_WHAT YOU WILL DO_. Below are records. Copy every line with "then" in it.

_Recorded data_.

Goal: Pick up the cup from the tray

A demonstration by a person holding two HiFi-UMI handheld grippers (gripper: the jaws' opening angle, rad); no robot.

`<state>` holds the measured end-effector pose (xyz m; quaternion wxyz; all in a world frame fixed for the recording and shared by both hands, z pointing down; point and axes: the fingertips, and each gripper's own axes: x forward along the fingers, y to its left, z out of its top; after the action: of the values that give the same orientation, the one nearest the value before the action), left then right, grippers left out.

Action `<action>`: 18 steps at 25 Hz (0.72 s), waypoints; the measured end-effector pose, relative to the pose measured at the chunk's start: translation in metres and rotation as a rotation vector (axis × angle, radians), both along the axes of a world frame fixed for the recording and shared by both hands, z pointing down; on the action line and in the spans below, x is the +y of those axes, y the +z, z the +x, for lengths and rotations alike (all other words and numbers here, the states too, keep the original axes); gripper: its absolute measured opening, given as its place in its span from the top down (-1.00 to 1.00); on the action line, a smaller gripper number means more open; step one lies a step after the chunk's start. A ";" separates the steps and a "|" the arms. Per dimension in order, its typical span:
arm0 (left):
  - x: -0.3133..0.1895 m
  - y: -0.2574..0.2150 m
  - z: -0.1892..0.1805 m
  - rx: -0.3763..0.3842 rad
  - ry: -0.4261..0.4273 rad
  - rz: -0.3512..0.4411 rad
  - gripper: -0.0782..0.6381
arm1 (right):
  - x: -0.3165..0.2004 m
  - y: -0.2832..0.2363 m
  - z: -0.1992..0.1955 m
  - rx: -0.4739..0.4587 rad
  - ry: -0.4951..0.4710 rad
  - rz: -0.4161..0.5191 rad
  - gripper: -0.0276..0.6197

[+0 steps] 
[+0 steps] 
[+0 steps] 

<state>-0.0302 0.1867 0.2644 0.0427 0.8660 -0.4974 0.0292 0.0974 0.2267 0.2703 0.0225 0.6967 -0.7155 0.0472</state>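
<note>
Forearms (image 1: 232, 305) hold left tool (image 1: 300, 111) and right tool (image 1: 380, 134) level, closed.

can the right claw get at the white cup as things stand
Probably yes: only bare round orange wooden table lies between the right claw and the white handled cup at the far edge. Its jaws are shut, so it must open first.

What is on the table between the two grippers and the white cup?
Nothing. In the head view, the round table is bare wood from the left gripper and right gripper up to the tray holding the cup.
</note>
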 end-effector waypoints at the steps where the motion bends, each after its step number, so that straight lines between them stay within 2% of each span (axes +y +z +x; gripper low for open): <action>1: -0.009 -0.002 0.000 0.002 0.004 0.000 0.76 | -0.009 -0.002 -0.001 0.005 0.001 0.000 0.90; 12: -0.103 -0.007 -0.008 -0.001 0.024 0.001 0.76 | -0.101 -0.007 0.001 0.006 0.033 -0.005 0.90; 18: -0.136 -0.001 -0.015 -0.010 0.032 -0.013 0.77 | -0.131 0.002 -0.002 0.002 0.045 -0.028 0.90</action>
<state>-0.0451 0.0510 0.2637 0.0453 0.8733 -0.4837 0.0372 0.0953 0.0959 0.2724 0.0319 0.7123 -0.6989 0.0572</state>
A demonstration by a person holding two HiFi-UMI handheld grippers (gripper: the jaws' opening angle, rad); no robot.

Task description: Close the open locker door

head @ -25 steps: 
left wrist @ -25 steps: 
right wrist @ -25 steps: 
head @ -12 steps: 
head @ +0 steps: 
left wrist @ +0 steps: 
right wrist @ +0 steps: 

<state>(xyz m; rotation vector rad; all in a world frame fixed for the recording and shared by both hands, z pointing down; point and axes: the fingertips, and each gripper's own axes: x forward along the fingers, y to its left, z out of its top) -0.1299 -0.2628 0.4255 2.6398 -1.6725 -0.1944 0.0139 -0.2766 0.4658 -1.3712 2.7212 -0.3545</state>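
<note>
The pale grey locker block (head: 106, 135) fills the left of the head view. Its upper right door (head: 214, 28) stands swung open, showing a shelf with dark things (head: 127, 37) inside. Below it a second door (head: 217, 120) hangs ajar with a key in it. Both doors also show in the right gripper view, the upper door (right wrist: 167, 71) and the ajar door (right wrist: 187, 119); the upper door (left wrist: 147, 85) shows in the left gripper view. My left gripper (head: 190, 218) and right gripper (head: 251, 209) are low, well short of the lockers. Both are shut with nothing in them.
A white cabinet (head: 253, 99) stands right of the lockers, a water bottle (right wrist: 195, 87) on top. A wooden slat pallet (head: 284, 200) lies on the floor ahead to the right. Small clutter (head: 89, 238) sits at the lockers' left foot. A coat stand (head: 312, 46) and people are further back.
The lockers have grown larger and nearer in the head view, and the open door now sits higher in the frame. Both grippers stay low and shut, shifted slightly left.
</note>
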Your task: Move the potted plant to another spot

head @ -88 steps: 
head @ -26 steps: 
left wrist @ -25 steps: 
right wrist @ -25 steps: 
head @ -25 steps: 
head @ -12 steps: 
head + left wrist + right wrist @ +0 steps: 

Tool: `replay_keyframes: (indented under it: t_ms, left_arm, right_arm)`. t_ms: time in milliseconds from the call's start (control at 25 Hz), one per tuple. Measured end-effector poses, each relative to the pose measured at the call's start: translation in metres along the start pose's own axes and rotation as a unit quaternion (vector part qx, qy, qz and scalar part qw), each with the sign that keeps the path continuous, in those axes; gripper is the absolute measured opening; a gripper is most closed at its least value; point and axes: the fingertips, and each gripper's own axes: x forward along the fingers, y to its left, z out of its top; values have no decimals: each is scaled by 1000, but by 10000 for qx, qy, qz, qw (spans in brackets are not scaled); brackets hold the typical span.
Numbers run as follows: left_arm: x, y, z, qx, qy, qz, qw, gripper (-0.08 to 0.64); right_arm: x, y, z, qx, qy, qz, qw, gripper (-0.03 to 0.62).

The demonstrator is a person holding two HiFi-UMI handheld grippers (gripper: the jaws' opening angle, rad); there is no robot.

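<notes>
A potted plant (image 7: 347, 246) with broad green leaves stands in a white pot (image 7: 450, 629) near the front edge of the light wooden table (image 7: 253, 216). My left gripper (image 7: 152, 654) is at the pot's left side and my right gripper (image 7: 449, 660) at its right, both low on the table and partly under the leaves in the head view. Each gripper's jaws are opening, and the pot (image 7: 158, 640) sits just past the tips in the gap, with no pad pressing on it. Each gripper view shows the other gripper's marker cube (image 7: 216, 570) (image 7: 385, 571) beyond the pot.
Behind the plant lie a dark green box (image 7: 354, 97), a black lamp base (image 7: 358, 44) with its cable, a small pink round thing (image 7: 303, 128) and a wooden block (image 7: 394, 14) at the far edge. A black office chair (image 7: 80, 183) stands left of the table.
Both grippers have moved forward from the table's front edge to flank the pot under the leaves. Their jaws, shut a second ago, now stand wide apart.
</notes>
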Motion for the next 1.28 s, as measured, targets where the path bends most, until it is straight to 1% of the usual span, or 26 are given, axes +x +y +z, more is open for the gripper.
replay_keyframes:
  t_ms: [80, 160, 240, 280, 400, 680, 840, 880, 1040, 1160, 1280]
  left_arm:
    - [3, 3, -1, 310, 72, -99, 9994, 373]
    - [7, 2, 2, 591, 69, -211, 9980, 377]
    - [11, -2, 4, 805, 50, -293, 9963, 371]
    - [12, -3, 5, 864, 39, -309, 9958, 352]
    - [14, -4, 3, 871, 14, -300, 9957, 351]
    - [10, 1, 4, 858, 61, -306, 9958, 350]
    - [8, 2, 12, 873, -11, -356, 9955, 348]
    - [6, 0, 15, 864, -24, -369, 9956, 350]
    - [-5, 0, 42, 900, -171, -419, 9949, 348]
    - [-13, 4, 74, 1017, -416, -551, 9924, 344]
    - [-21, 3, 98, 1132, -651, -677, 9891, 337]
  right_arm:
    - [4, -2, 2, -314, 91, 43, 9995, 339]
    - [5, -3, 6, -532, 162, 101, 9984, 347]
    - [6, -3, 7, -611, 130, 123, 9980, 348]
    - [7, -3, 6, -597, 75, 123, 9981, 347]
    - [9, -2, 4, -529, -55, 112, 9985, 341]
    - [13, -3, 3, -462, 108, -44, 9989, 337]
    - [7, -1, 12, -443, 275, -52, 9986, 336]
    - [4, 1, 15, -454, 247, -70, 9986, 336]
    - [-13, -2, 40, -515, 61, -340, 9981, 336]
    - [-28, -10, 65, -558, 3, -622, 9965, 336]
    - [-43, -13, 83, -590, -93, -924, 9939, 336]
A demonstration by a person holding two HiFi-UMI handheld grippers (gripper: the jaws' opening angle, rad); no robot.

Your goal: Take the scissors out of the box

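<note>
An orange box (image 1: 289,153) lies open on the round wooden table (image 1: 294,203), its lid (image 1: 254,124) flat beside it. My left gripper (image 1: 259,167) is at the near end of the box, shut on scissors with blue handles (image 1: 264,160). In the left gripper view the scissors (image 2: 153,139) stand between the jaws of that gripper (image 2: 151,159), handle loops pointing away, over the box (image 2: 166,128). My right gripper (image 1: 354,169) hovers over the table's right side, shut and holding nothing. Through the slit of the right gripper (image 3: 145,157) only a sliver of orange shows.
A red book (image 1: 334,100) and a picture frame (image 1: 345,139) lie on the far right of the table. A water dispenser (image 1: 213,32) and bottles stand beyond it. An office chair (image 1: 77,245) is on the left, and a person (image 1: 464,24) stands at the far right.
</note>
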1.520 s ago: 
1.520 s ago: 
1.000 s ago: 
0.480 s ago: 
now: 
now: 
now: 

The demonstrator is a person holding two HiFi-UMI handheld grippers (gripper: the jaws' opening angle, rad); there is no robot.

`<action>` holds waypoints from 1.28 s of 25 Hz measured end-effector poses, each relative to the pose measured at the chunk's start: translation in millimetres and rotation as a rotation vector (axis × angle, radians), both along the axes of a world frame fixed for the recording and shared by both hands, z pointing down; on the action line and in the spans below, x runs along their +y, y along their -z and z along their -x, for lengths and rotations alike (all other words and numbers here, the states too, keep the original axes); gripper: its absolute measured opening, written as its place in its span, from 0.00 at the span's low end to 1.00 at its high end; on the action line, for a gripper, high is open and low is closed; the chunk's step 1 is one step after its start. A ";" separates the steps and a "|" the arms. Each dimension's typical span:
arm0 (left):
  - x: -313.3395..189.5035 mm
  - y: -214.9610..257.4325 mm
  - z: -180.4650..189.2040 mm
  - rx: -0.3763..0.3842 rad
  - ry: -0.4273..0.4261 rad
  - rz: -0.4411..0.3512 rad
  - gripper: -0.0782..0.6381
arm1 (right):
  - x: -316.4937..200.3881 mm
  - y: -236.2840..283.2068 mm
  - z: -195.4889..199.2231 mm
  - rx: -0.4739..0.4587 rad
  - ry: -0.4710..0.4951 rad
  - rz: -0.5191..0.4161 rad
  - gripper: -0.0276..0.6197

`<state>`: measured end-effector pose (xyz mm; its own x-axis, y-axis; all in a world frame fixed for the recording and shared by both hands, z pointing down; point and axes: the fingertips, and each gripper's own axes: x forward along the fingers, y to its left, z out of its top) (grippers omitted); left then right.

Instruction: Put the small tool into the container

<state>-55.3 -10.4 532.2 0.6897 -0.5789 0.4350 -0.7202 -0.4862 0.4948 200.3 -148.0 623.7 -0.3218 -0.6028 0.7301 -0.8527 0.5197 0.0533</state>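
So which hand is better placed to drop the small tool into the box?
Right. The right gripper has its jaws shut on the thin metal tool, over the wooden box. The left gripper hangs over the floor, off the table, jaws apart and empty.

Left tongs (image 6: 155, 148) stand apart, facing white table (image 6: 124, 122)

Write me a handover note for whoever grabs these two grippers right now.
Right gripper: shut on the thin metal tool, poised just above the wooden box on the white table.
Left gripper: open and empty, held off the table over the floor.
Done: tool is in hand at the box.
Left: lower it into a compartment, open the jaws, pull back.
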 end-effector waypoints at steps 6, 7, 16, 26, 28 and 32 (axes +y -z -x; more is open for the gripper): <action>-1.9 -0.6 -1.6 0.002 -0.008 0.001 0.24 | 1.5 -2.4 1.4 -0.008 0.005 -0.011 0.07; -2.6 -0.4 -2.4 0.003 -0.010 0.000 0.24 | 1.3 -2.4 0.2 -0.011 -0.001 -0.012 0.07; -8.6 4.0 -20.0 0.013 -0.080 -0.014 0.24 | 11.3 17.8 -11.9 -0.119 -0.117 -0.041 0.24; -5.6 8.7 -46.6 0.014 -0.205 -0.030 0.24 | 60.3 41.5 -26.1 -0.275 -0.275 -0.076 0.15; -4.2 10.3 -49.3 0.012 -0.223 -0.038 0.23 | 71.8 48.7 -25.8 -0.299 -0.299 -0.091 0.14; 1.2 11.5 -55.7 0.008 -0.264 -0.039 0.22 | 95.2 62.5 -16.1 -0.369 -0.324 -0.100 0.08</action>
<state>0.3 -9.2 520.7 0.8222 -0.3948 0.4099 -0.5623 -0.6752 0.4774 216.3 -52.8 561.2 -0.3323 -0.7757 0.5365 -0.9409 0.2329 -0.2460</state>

_EXERCISE RESULT_.
`<state>` holds the measured end-effector pose (xyz m; quaternion wxyz; all in a world frame fixed for the recording and shared by both hands, z pointing down; point and axes: the fingertips, and each gripper's own axes: x forward along the fingers, y to its left, z out of its top; after the action: of the values that give the same orientation, the one nearest the value before the action), left then right, grippers left out.
`<state>`: measured end-effector pose (xyz mm; its own x-axis, y-axis; all in a world frame fixed for the recording and shared by both hands, z pointing down; point and axes: the fingertips, and each gripper's own axes: x forward along the fingers, y to its left, z out of its top) (grippers omitted); left then right.

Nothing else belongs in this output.